The role a community plays in the punishment of offenders also requires some discussion. Restorative justice sanctions and the development of community courts attempt to afford communities an active role in the punishment and rehabilitation of offenders. Once excluded, offenders are now considered active agents of their
communities and “their memberships and affiliations need to continue, or be repaired if they are to be reintegrated into normal membership of communities” (Raynor &
38
Robinson, 2005, p. 29). According to Clear, Hamilton, and Cadora (2010) “restorative justice is a new version of an ancient idea: the outcome of a transgression against the community ought to be some process that restores the community from the effects of that transgression and thereby allows the transgressor to be restored as well” (p. 80). There has been a considerable increase in the use of reconciliation programmes that attempt to repair the resultant harm of criminal activity. According to McIvor (2007), in England and Wales the community now seems to be the ‘intended beneficiary’ of community service work where previously unpaid work was understood to benefit the offender. There is therefore ideological confusion and incoherence about what
community punishment is supposed to achieve and whom or what it is supposed to benefit.

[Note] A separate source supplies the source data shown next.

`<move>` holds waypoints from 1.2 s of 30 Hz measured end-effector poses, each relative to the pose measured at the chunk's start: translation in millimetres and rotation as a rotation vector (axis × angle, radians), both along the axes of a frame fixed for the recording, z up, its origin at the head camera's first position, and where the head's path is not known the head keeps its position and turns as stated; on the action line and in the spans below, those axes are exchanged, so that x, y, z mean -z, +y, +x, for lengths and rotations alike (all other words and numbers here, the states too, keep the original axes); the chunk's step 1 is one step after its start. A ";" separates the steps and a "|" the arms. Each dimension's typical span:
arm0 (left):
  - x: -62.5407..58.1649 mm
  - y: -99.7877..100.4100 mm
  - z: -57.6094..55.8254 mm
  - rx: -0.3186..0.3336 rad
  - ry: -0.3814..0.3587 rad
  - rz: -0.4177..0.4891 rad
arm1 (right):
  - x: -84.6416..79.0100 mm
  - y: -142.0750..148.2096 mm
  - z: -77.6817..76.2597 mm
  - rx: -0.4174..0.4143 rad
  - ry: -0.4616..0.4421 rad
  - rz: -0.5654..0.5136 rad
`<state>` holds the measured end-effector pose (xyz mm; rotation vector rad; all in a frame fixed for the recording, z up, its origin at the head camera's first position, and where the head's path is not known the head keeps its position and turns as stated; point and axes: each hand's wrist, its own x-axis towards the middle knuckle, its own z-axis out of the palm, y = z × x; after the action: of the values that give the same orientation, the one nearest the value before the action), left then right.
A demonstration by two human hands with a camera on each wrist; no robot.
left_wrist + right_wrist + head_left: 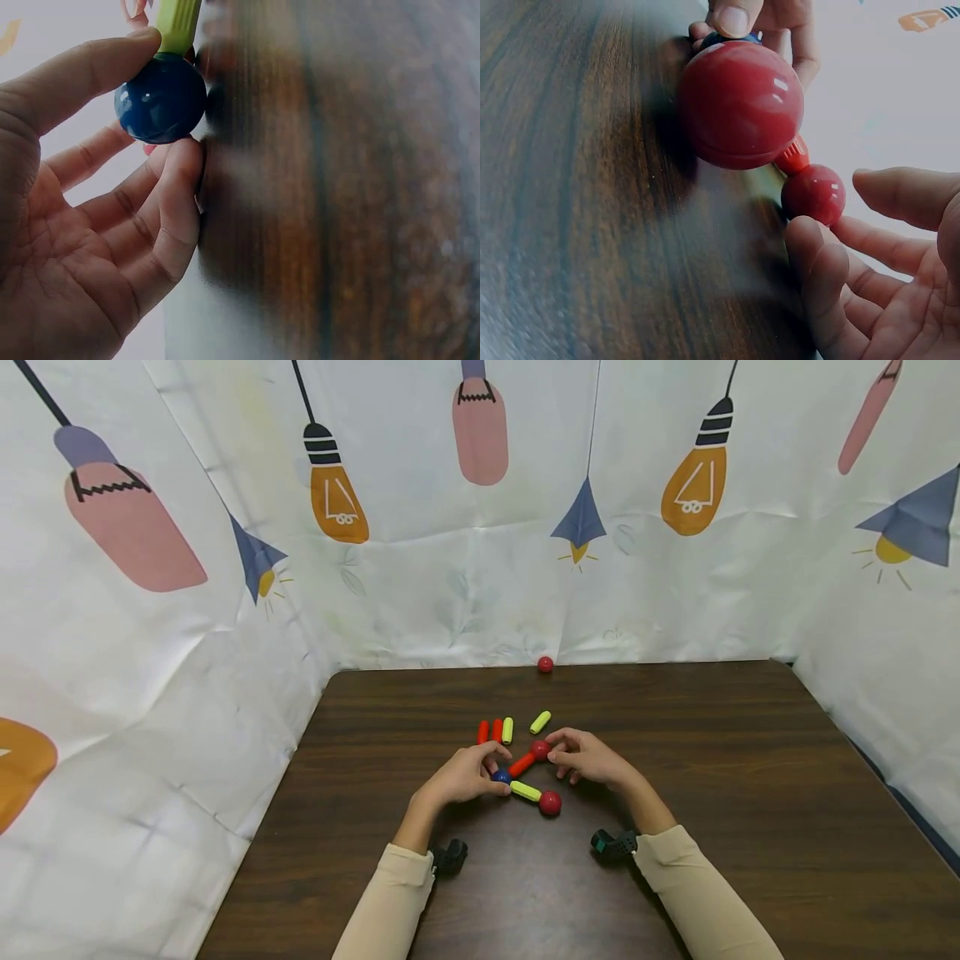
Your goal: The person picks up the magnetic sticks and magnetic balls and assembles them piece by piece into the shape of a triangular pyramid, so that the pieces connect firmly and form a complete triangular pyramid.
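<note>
Thumb and fingers of my left hand [461, 775] pinch a blue ball [160, 101] low over the dark tabletop. From that ball a red rod [521, 765] and a yellow-green rod [526, 791] spread in a V. A red ball [814, 195] caps the red rod's far end; another red ball [739, 105] caps the yellow-green one. My right hand [588, 757] is at the red rod's ball, fingertips beside or touching it, cannot tell which. Its thumb stands apart from that ball in the right wrist view.
Behind the V lie two loose red rods [483, 732] and a yellow-green rod [507, 731] side by side. Another yellow-green rod [540, 722] lies to their right. A loose red ball [545, 664] sits at the wooden table's [390, 710] back edge, before a printed cloth [420, 602].
</note>
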<state>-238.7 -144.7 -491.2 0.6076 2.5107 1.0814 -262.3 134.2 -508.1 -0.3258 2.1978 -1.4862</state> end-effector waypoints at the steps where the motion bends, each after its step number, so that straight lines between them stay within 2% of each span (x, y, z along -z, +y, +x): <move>1: -0.1 0.1 0.1 0.003 -0.001 -0.001 | 0.3 -0.1 0.0 -0.004 0.000 0.000; 10: 0.9 0.1 0.3 0.022 -0.027 0.017 | 5.5 -0.5 -1.4 -0.029 0.024 -0.004; 19: 2.4 2.4 -1.2 0.016 -0.013 -0.001 | 5.4 -0.7 -1.0 -0.051 0.041 -0.021; 26: 5.3 3.4 -1.0 0.013 0.018 -0.022 | 2.5 2.7 -0.2 0.025 0.043 -0.003; 36: 4.9 2.9 -1.2 0.006 0.027 -0.009 | 3.0 10.8 -4.0 0.115 0.120 -0.069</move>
<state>-239.9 -141.9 -496.1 0.6311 2.5336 1.0663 -266.3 145.0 -511.1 -0.3232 2.2972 -1.6461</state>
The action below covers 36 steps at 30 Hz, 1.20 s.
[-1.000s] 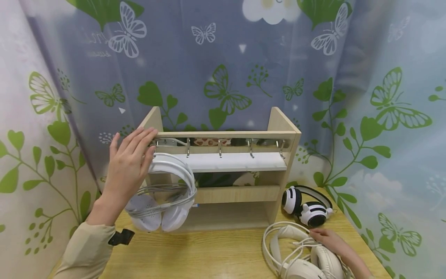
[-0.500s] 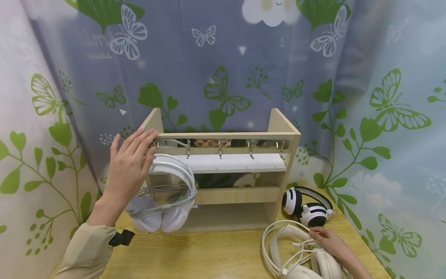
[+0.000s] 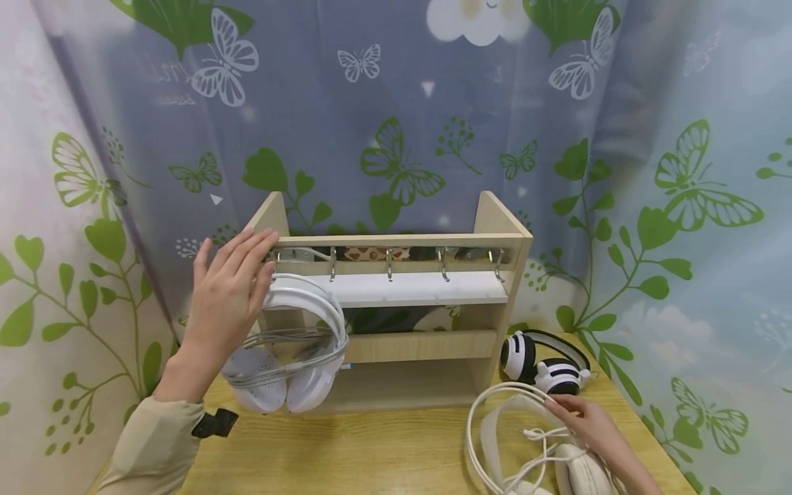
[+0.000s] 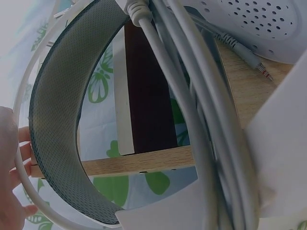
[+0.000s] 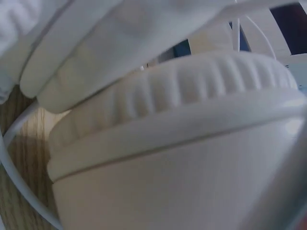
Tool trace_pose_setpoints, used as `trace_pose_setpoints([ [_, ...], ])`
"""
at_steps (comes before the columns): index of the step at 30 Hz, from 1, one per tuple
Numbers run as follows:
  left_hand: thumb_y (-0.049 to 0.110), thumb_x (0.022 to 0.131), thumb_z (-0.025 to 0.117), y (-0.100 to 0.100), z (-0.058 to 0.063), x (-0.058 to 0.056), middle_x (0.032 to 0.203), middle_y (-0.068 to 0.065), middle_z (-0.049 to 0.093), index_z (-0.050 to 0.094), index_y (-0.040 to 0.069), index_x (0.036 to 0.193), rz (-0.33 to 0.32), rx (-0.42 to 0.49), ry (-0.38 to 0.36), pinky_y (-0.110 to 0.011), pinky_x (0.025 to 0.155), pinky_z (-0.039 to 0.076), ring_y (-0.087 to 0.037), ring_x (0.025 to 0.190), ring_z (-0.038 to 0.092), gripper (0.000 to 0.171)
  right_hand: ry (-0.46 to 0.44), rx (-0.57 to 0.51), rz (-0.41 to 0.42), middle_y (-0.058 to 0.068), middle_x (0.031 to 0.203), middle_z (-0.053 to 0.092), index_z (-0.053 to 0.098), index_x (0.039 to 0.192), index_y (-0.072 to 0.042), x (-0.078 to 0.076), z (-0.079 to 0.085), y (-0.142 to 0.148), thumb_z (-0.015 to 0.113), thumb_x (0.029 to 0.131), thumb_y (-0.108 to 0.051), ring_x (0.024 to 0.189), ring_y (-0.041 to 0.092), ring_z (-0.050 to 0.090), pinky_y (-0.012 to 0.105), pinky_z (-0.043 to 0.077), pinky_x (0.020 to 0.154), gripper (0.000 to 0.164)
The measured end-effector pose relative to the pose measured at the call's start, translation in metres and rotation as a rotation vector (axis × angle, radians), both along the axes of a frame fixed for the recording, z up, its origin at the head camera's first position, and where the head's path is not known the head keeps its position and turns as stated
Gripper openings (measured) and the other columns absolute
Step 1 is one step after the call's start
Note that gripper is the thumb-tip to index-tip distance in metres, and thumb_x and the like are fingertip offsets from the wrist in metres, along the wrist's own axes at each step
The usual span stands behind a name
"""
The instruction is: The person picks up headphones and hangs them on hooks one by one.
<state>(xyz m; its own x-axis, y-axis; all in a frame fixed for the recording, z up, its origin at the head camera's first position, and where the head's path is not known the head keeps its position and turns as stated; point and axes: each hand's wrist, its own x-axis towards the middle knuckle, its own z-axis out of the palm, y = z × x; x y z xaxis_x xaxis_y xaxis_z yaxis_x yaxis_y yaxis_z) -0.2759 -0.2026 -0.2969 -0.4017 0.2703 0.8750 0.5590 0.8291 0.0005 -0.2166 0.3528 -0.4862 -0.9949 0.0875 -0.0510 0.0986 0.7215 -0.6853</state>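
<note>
My left hand (image 3: 225, 295) rests at the left end of the wooden rack's top rail (image 3: 396, 240), its fingers fairly straight. Just beneath it, white headphones (image 3: 312, 385) hang at the leftmost hook, grey cable wound around their middle. The left wrist view shows their mesh-padded headband (image 4: 55, 96) and the cable's plug (image 4: 249, 55). At the front right, my right hand (image 3: 588, 423) pinches the headband of cream headphones (image 3: 489, 436). They stand partly raised above the table, with a loose cable inside the band. One ear cup (image 5: 168, 177) fills much of the right wrist view.
Several metal hooks (image 3: 390, 265) line the rack above a white shelf (image 3: 421, 289). Black-and-white headphones (image 3: 557, 377) lie right of the rack, just behind my right hand. The wooden table (image 3: 346, 454) reaches a printed curtain (image 3: 383, 103) at the back and sides.
My right hand has drawn the cream headphones' headband slightly upward, and the band now stands higher with its cable hanging looser. The left hand and the hanging headphones stay put.
</note>
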Motion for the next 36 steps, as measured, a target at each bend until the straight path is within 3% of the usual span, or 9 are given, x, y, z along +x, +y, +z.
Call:
trace_pose_setpoints([
  [9, 0.036, 0.111, 0.037, -0.001, 0.000, 0.000, 0.147, -0.011, 0.057, 0.055, 0.010, 0.146, -0.001, 0.002, 0.004, -0.061, 0.122, 0.012, -0.033, 0.139, 0.046, 0.047, -0.052, -0.019, 0.031, 0.027, 0.129, 0.064, 0.065, 0.129, 0.007, 0.005, 0.014, -0.003, 0.056, 0.104, -0.041, 0.119, 0.039, 0.061, 0.053, 0.051, 0.094, 0.055],
  [16, 0.037, 0.111, 0.037, 0.000, 0.000, 0.000, 0.147, -0.011, 0.057, 0.055, 0.010, 0.146, -0.002, 0.002, 0.006, -0.061, 0.122, 0.012, -0.033, 0.139, 0.046, 0.048, -0.049, -0.011, 0.057, 0.022, 0.124, 0.067, 0.065, 0.128, 0.005, 0.009, 0.023, -0.005, 0.054, 0.106, -0.036, 0.111, 0.030, 0.063, 0.045, 0.052, 0.088, 0.048],
  [24, 0.035, 0.111, 0.038, 0.000, 0.000, 0.001, 0.147, -0.010, 0.056, 0.055, 0.011, 0.147, 0.001, 0.001, 0.000, -0.060, 0.122, 0.011, -0.033, 0.140, 0.046, 0.047, -0.111, -0.137, 0.082, 0.009, 0.107, 0.069, 0.065, 0.125, 0.004, 0.013, 0.032, -0.009, 0.054, 0.106, -0.037, 0.094, 0.018, 0.060, 0.033, 0.049, 0.078, 0.046],
  [29, 0.034, 0.111, 0.039, 0.000, 0.000, 0.001, 0.147, -0.010, 0.056, 0.054, 0.011, 0.147, 0.003, 0.000, -0.005, -0.060, 0.122, 0.011, -0.033, 0.140, 0.045, 0.046, -0.123, -0.193, 0.148, 0.007, 0.099, 0.072, 0.062, 0.125, 0.007, 0.015, 0.035, -0.007, 0.051, 0.107, -0.036, 0.091, 0.023, 0.068, 0.032, 0.052, 0.075, 0.048],
  [36, 0.033, 0.110, 0.040, 0.000, 0.000, 0.001, 0.147, -0.010, 0.056, 0.054, 0.011, 0.147, 0.001, -0.001, 0.000, -0.060, 0.122, 0.011, -0.033, 0.140, 0.045, 0.045, -0.073, -0.147, 0.295, 0.011, 0.094, 0.074, 0.063, 0.127, 0.010, 0.014, 0.038, -0.003, 0.050, 0.108, -0.029, 0.090, 0.029, 0.070, 0.031, 0.053, 0.073, 0.045],
])
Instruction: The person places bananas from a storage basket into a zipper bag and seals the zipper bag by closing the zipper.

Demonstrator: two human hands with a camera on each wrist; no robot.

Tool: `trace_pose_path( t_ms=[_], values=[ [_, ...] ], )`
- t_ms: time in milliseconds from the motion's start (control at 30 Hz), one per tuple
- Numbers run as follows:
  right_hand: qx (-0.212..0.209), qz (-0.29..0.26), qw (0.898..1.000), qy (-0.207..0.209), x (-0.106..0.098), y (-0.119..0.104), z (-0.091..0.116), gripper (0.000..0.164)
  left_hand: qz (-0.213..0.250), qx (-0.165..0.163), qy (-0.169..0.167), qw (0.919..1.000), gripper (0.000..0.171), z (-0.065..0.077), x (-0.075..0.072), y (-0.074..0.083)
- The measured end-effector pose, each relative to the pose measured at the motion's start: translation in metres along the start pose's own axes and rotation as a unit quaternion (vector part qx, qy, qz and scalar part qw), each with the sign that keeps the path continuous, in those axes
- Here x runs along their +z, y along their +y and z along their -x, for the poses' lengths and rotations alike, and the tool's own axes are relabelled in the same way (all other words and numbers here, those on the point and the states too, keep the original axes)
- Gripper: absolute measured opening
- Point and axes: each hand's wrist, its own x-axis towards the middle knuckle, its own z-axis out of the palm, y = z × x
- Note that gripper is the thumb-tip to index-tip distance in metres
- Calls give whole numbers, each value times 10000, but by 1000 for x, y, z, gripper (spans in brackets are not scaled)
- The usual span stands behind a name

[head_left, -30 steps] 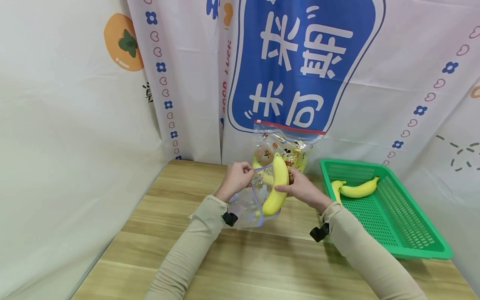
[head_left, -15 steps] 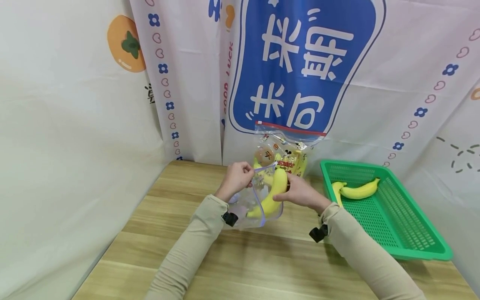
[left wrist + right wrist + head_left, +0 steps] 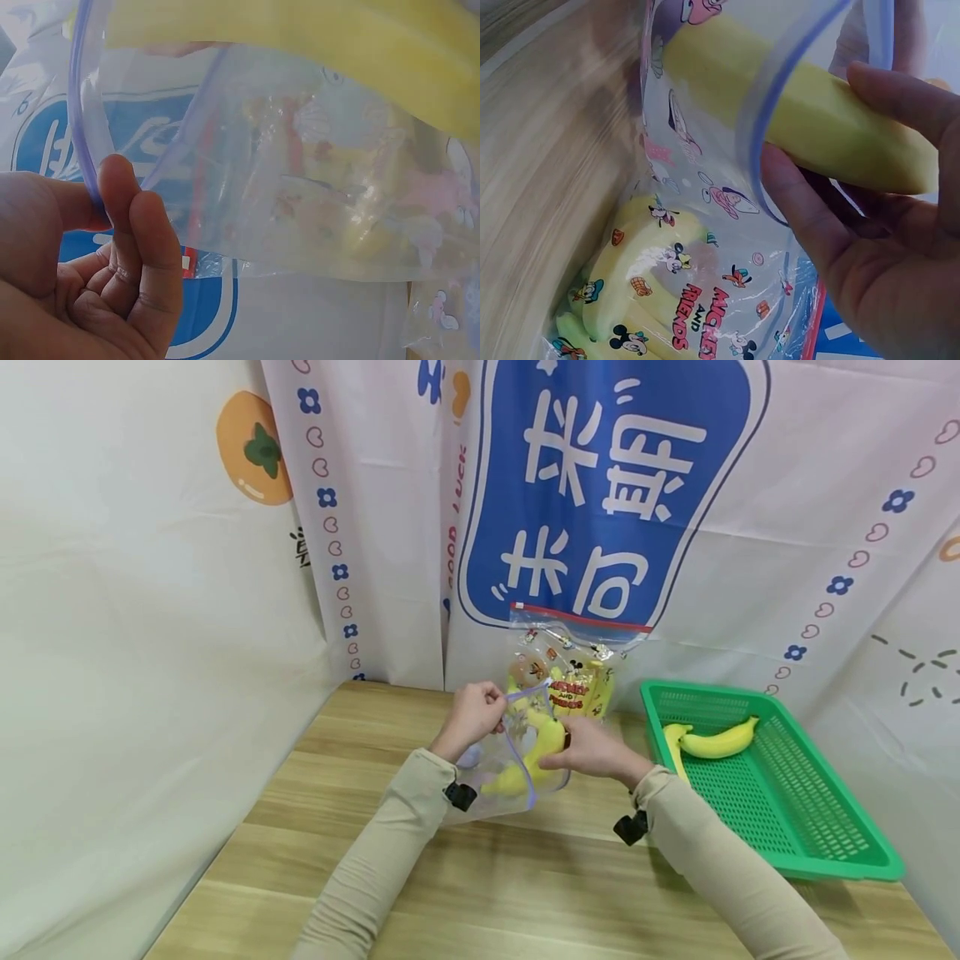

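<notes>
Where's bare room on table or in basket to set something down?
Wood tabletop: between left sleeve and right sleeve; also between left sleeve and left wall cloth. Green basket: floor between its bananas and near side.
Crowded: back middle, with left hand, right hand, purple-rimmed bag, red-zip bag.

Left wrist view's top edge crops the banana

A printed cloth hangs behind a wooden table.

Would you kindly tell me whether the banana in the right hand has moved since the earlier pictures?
Yes: judged against the green basket in the head view, the banana has moved left, away from it, deeper into the purple-rimmed bag.
</notes>
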Motion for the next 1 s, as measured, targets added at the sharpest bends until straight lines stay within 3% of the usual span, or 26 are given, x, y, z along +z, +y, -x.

A penal welfarist approach has continued to dominate Irish probation practice (Healy, 2015). Goals such as rehabilitation and inclusion have remained at the fore of strategy. Until very recently, the Probation Service’s commitment to “advise, assist and befriend” as stated in section 4 of the Probation of Offenders Act 1907, had predominately
remained unchanged. Initiatives based around ‘What Works’ principles have only recently been established, a managerial discourse is now somewhat evident in policy, although this may be more of an ‘austerity narrative’ evident from the recent financial crisis. Use of structured assessments and centralised data systems point to a more evidence based approach, however clinical judgement and skills remain an intricate part of probation practice with all probation officers requiring a social work qualification (Healy, 2015). These initiatives have, however, not been studied extensively in Ireland.
39 3.2.4 Conclusion
Across many jurisdictions punishment in the community has evolved alongside
political, ideological, and scientific advances. For the most part scholars have been pre- occupied with imprisonment and the notion of mass incarceration resulting in a lack of enquiry of community penalties. In Ireland to date ‘mass supervision’ (Phelps, 2013) has not occurred. The numbers subject to community supervision have not outstripped those committed to prison, as in other jurisdictions (Carr, 2016). This dissimilarity in Ireland can be attributed to a combination of political neglect (Rogan, 2011), the survival of penal welfare ideals and periods of economic instability.
In Ireland “the work of the Probation Service does not bear the hallmarks of the culture of control” (Healy, 2015, p. 152) nor has it been overly influenced by the ‘punishment in the community initiative’ witnessed in neighbouring jurisdictions. Therefore the examination of more recent developments in community sanctions, as well as outcomes of recent policy changes in Ireland are of much interest both domestically and
internationally, in order to understand developments in community punishment more fully.